VALE MP Alun Cairns has criticised the Welsh Government after newly released figures showed just over half of ambulances met emergency response deadlines.

The Welsh Government has responded by saying the figures were “disappointing” – pointing the finger at the ambulance service and health board.

But the Welsh Ambulance Service has hit back by saying staff are working hard to get patients seen as quickly as possible and problems faced by the service are being tackled.

The Welsh Government reported 57 percent of ambulances responding to emergency calls across Barry and the Vale within the target 8 minutes during April.

Mr Cairns, who has campaigned for improved ambulance cover, highlighted a number of local cases where a delayed response could have been a matter of life or death.

He recently worked a night shift with police in Barry and said he had experienced an urgent ambulance call that took one hour and five minutes to arrive.

Mr Cairns said: “Ambulance targets have been missed 21 months of the last 22, while response times here in Barry and Vale raise serious concerns.
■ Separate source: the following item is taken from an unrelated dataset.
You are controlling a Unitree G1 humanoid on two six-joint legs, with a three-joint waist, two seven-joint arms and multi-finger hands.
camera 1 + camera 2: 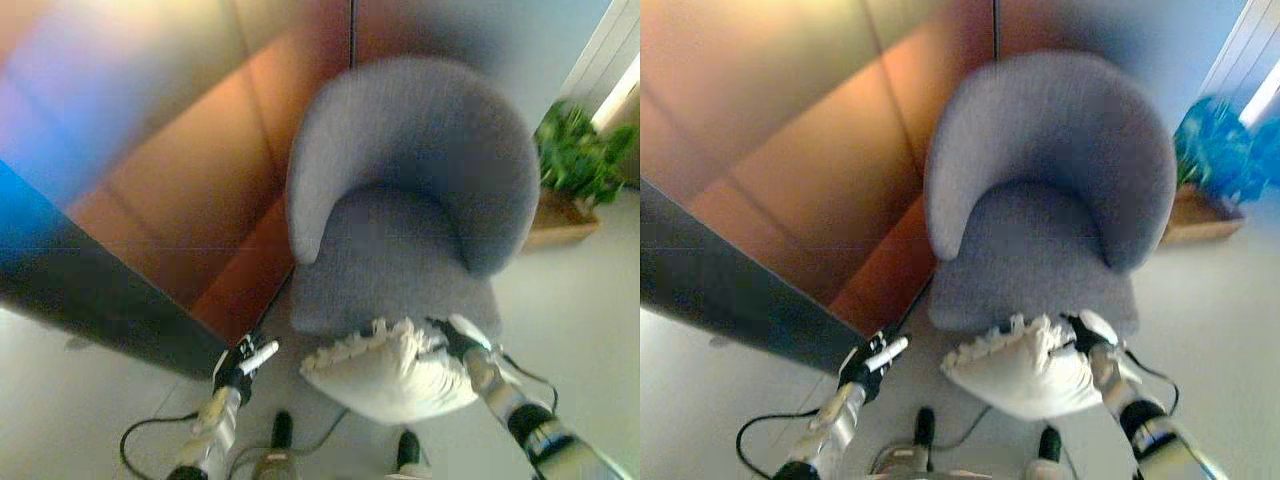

The chances of survival for a patient requiring emergency treatment are dramatically improved if the right care can be given quickly and too many patients in the Vale are not getting seen quickly enough.

“At my recent night shift with South Wales Police on one incident I attended it took one hour and 5 minutes for the ambulance to arrive, despite several calls to the control room. This was an outrageous risk to the individual concerned as their health deteriorated in the time. In addition there was the loss of resource to the community – three police officers were tied up waiting.

“Quite clearly that is unacceptable and again these figures show little is being done to improve the situation.

“Despite the best efforts of ambulance staff and crews, response times continue to decline in the Vale and it’s clear that urgent action must be taken by the health minister to tackle the issue.

“I will continue to press the matter with the Welsh Government. This cannot continue.”

A Welsh Government spokesman said: “These figures are disappointing. We expect Cardiff and Vale University Health Board to work closely with the ambulance service to ensure patients receive the care they require when they need it.”

Mike Collins, The Welsh Ambulance Service's director of service delivery, defended the record, saying the Welsh Ambulance Service took 35,192 calls via 999 in April, more than a third of which (13,979 calls) were of the most serious in nature.

He said: “We recognise that on occasion we are short of the eight-minute target for the most serious calls, but are working as hard as we can to get to patients as quickly as possible.

“Resolving handover delays at hospitals remains a number one priority, and we continue to work with our colleagues in all seven Local Health Boards to ensure patients are handed over as safely and as quickly as possible so that our staff are available in the community for the next 999 call.”

He said the Trust was using other methods to reduce unnecessary hospital admissions including Alternative Care Pathways, a system designed to make better use of community-based services and advanced paramedic practitioners to provide a wider range of specialist healthcare at the scene of an incident or at a patient’s home.”